# Task statement
The entries are to be reproduced word for word, with all images left out.
══════════
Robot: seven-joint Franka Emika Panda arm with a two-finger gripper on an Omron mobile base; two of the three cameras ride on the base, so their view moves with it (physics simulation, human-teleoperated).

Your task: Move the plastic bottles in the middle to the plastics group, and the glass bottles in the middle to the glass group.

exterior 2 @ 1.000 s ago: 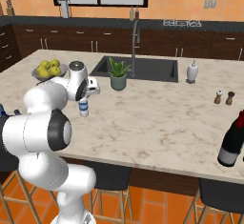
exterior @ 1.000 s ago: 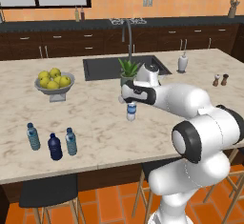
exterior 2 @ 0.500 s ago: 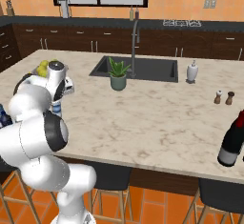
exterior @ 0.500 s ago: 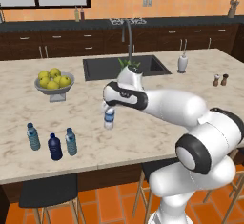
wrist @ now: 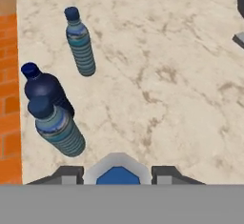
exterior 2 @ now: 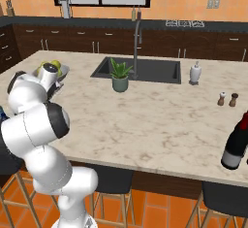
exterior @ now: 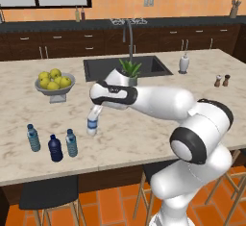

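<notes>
My gripper (exterior: 94, 113) is shut on the clear plastic bottle with the white label (exterior: 92, 124), held upright by its neck low over the counter; whether its base touches the marble I cannot tell. In the hand view its blue cap (wrist: 118, 176) sits between my fingertips (wrist: 71, 173). To the left, near the counter's front edge, stands the plastics group: a pale teal bottle (exterior: 33, 137), the dark navy bottle (exterior: 55, 148) and a slim teal-blue bottle (exterior: 71, 142). The hand view shows them close by: one teal bottle (wrist: 80, 42), the navy one (wrist: 45, 92), another teal one (wrist: 58, 127).
A fruit bowl of lemons (exterior: 54, 83) stands behind the group. The sink (exterior: 144, 65), a potted plant (exterior: 129, 71), a soap dispenser (exterior: 184, 64) and two shakers (exterior: 221, 80) lie further right. A dark glass bottle (exterior 2: 236, 144) stands at the counter's right front edge.
The arm has swung left and toward the counter's front edge, carrying the white-label bottle from near the plant to just right of the plastics group.
</notes>
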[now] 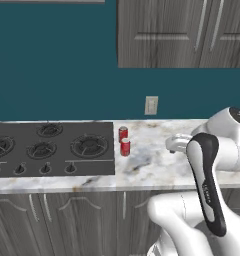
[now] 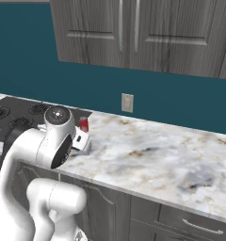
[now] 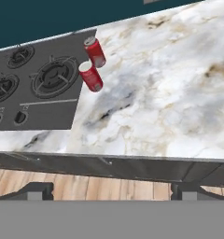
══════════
# Answer to this exercise
Robot: seven-joint Franka Emika Panda arm with a two-finger gripper on an Omron mobile base; two of the three cameras ride on the base, so their view moves with it (physics simulation, human-teleoperated).

Your task: Move the plastic bottles in the middle to the plastics group, and the glass bottles in the middle to the glass group.

exterior 2 @ 1.000 s ago: 
exterior @ 1.000 s ago: 
exterior 2 @ 0.500 s ago: 
exterior @ 0.500 s ago: 
wrist @ now: 
exterior 2 @ now: 
exterior @ now: 

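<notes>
My gripper (exterior: 94, 113) is shut on the clear plastic bottle with the white label (exterior: 92, 124), held upright by its neck low over the counter; whether its base touches the marble I cannot tell. In the hand view its blue cap (wrist: 118, 176) sits between my fingertips (wrist: 71, 173). To the left, near the counter's front edge, stands the plastics group: a pale teal bottle (exterior: 33, 137), the dark navy bottle (exterior: 55, 148) and a slim teal-blue bottle (exterior: 71, 142). The hand view shows them close by: one teal bottle (wrist: 80, 42), the navy one (wrist: 45, 92), another teal one (wrist: 58, 127).
A fruit bowl of lemons (exterior: 54, 83) stands behind the group. The sink (exterior: 144, 65), a potted plant (exterior: 129, 71), a soap dispenser (exterior: 184, 64) and two shakers (exterior: 221, 80) lie further right. A dark glass bottle (exterior 2: 236, 144) stands at the counter's right front edge.
The arm has swung left and toward the counter's front edge, carrying the white-label bottle from near the plant to just right of the plastics group.
</notes>
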[now] 
[now] 
[now] 

No additional output is expected.